Here it should be noted that while PQQ is generally recognized as an important nutrient, there remains some controversy as to whether or not it is indeed a vitamin, that is, if it is essential to have a dietary supply of the substance. Nonetheless, there are many substances that are not strictly defined as vitamins that individuals greatly benefit from as supplements to diet. For example, while the body can produce the omega-3 fatty acids EPA and DHA from the alpha-linolenic acid found in flax seed and other oils, the body is so inefficient in doing so that it behooves all of us to obtain EPA and DHA ready-made in fish oil.

There is growing interest in the possibility that PQQ might be one more substance that can help us maintain cognitive function as we age, and may possibility help us avoid dementia. The possibility that PQQ might enhance cognitive was first suggested in a study on the effects of learning in mice. It was found that PQQ enhanced the ability of mice to learn how to negotiate a maze.

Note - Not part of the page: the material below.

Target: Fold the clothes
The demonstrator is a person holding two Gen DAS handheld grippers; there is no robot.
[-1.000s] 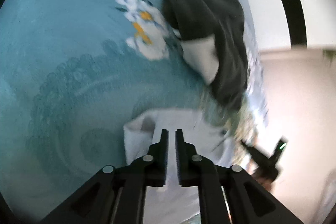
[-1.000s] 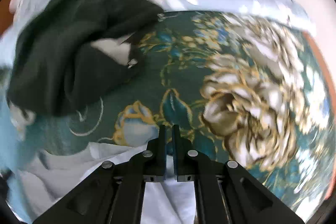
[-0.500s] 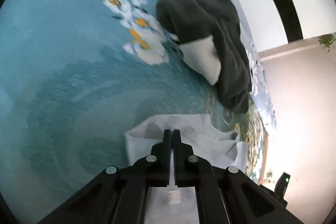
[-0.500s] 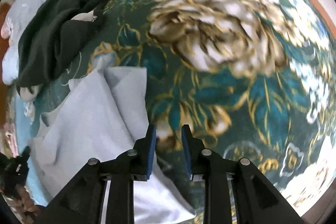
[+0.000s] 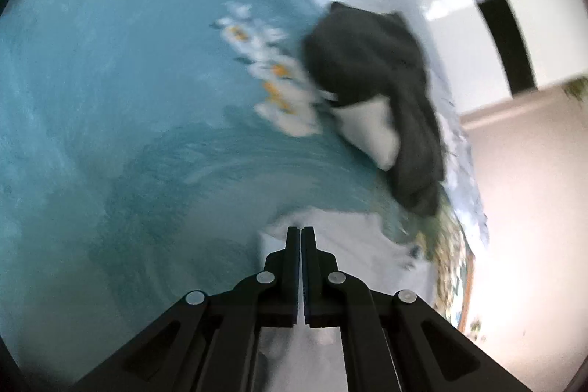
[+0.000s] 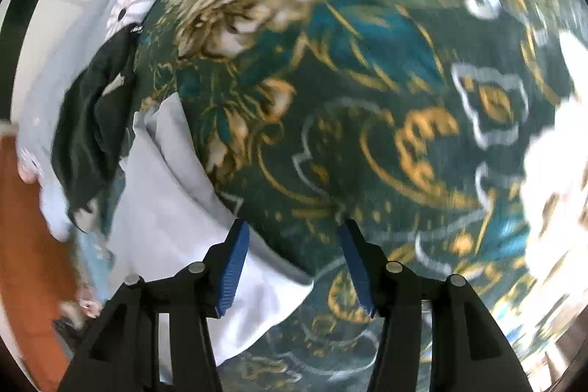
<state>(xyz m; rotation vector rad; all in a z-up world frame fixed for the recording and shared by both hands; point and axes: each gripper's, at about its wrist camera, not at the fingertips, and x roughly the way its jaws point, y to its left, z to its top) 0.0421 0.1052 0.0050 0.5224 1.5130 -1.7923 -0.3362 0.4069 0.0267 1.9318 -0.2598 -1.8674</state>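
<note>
A white garment (image 5: 345,245) lies on the patterned bedspread. My left gripper (image 5: 301,237) is shut on its near edge, with white cloth showing under the fingers. In the right wrist view the same white garment (image 6: 165,208) stretches from lower centre up to the left. My right gripper (image 6: 294,237) is open and empty, its left blue pad over the garment's edge. A dark green garment with a white lining (image 5: 382,87) lies crumpled beyond; it also shows at the left of the right wrist view (image 6: 92,127).
The bedspread is teal with white daisies (image 5: 110,98) on one side and dark green with gold flowers (image 6: 367,98) on the other. A pale blue sheet (image 6: 73,35) runs along the far edge. An orange-brown floor (image 6: 25,245) lies past the bed's edge at left.
My right gripper has let go of the white garment, opened wide and swung right across the bedspread. My left gripper stays shut on the garment and has shifted slightly.
</note>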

It was also found that PQQ helped mice subjected to oxidative stress maintain their cognitive function.

There are a number of ways by which PQQ might improve cognitive function and protect the brain from pathological processes that increase the risk of Alzheimer's dementia. The hallmark of Alzheimer's dementia is accumulation of the abnormal protein called amyloid in brain tissue. PQQ has been found to reduce amyloid formation in the brain, and to protect the brain from the neurotoxic effects of existing amyloid deposits. It also helps protect the brain from the damaging effects of another type of reactive substance called peroxynitrite. In yet another study, PQQ was found to stimulate the growth of neurons. This effect would also tend protect the brain the pathological processes of dementia.

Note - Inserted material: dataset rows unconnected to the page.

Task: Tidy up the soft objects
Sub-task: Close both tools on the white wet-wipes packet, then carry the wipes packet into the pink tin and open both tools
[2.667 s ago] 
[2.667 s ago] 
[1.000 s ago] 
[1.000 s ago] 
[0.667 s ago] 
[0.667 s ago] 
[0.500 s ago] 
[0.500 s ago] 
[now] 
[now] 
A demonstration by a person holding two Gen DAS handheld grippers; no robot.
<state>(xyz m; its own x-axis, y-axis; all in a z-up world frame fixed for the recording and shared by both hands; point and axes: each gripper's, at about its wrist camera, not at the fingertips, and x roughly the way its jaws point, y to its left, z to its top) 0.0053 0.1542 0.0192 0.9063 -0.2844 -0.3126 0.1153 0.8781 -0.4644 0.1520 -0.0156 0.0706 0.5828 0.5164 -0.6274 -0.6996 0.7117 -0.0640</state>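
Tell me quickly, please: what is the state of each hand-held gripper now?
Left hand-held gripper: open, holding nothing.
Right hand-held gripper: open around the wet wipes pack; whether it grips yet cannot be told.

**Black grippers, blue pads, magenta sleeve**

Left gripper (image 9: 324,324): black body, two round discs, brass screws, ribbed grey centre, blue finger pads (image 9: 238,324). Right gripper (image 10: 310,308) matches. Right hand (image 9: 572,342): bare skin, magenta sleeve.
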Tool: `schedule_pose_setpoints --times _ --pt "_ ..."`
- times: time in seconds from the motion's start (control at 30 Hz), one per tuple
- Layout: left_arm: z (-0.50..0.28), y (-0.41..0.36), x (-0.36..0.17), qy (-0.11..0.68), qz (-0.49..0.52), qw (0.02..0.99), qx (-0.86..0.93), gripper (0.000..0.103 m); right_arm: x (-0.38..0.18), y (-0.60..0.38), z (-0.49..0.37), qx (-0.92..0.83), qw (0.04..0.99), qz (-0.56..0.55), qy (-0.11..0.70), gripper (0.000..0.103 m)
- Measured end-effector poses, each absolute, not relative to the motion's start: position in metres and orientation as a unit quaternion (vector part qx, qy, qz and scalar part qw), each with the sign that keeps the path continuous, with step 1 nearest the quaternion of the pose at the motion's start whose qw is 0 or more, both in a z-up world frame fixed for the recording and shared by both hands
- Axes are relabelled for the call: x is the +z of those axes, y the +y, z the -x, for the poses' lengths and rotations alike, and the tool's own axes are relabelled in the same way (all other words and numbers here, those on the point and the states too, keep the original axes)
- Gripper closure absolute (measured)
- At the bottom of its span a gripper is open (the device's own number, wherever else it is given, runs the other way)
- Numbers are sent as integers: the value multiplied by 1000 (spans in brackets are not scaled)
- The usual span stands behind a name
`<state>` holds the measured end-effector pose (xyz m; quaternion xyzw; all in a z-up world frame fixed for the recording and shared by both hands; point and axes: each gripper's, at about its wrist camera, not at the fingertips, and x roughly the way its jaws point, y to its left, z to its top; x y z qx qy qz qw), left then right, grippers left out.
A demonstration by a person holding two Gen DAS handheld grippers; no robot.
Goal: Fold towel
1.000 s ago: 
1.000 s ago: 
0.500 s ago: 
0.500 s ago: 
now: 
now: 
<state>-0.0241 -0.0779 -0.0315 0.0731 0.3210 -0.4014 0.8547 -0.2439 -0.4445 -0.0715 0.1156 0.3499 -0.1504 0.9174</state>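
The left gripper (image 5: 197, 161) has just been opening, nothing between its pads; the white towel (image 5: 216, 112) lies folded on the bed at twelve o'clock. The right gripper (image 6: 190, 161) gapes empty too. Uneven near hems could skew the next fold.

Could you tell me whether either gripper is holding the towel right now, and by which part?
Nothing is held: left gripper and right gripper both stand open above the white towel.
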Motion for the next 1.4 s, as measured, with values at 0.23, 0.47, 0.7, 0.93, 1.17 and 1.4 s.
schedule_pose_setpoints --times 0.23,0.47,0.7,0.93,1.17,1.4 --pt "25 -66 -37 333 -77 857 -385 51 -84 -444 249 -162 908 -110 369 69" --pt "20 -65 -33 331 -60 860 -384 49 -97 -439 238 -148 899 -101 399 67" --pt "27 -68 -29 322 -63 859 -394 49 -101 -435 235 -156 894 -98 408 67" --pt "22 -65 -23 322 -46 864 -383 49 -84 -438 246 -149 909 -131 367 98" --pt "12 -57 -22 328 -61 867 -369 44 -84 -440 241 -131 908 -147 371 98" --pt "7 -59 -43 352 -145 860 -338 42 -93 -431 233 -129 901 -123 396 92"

Another fascinating and potentially important effect of PQQ, with bearing on Alzheimer's dementia, is its affect on mitochondria. Mitochondria are the energy factories of every cell in the body. The mitochondria is where the oxidation of fuel takes place, and where energy rich molecules are generated for distribution in the cell to drive necessary biochemical reactions. Without mitochondria, cells cannot live, and with insufficient mitochondrial activity, cells cannot function properly. There has long been evidence of abnormalities in mitochondria in the brains of sufferers of Alzheimer's dementia. PQQ not only protects mitochondria from oxidation and toxic effects of amyloid, it also appears to stimulate the production of new mitochondria in human tissue.

At this point, studies of possible benefits of PQQ for humans are few, particularly in regard to cognitive function. However, the naturopathic physician, Michael T. Murray, described a study, published in Japanese, in which the effects of PQQ on human cognition were tested. In that study, 20mg of PQQ alone improved cognitive function in non-demented people aged 40 to 70. PQQ improved it even more when combined with the natural substance Co-enzyme Q10. I would be very reluctant to advise the use of PQQ based on that evidence alone. However, when seen in the light of numerous studies showing a plausible physiological basis for such improvement, as well as the fact that it is a natural substance in food, such recommendation is not unreasonable.

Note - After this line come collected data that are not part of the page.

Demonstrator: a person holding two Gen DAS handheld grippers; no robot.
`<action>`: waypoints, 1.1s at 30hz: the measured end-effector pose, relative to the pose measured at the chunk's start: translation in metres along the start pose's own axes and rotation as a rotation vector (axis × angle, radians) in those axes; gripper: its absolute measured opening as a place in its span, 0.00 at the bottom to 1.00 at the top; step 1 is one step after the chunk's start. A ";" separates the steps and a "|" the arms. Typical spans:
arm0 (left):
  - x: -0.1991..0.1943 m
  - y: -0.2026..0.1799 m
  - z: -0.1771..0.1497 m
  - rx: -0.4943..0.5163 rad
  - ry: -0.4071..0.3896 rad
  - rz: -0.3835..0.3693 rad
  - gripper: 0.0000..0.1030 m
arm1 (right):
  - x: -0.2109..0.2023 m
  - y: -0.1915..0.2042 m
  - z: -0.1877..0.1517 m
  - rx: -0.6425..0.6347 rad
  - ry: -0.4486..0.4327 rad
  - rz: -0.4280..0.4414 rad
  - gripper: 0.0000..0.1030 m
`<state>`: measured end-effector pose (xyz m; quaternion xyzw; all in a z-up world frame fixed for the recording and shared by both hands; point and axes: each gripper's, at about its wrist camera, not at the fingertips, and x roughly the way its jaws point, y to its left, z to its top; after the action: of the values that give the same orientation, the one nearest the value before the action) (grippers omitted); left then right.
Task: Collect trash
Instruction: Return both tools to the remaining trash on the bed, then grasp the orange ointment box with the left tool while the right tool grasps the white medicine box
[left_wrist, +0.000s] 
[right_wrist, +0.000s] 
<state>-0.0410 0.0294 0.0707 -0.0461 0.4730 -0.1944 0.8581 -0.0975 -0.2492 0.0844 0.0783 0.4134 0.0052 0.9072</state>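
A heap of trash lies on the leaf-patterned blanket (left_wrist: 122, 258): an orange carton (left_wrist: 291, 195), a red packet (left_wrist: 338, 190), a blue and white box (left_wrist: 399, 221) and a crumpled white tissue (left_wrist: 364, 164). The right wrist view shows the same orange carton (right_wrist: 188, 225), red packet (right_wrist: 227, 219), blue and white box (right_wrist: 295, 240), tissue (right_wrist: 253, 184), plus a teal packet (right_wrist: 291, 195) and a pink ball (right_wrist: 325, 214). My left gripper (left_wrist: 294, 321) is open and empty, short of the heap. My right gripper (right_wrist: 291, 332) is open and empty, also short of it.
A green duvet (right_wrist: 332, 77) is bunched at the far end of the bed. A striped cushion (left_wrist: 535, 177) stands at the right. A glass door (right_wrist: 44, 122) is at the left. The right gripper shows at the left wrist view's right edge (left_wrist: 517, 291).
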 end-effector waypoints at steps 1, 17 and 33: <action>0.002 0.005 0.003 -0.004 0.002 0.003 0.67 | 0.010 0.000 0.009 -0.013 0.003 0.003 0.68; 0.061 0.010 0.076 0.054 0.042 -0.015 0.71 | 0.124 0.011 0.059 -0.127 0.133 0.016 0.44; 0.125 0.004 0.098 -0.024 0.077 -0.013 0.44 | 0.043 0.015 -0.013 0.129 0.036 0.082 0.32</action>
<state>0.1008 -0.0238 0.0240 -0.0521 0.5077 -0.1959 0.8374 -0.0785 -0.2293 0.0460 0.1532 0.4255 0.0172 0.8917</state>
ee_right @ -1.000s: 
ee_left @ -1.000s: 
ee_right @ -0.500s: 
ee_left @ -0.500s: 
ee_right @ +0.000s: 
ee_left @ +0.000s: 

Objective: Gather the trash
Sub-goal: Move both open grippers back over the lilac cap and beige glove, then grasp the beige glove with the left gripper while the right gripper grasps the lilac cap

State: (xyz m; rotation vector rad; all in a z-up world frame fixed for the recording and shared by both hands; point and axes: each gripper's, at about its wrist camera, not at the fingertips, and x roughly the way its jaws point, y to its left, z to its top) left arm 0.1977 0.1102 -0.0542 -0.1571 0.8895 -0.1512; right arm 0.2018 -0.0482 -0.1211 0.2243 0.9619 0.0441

Many things remain to be determined before PQQ can conclusively be said to be a vitamin in human biology and nutrition. PQQ is found in a variety of foods in the human diet, but there is currently no knowledge of how much PQQ humans might need each day. It is also unclear if deficiencies of PQQ actually occur in normal human beings eating normal diets. Finally, it is not yet certain that deficiencies of PQQ actually cause problems in humans or that such deficiencies have any specific relationship to Alzheimer's dementia. Hopefully, more research into the potential of PQQ to keep the brain healthy, and to help avoid Alzheimer's and other forms of dementia will be forthcoming.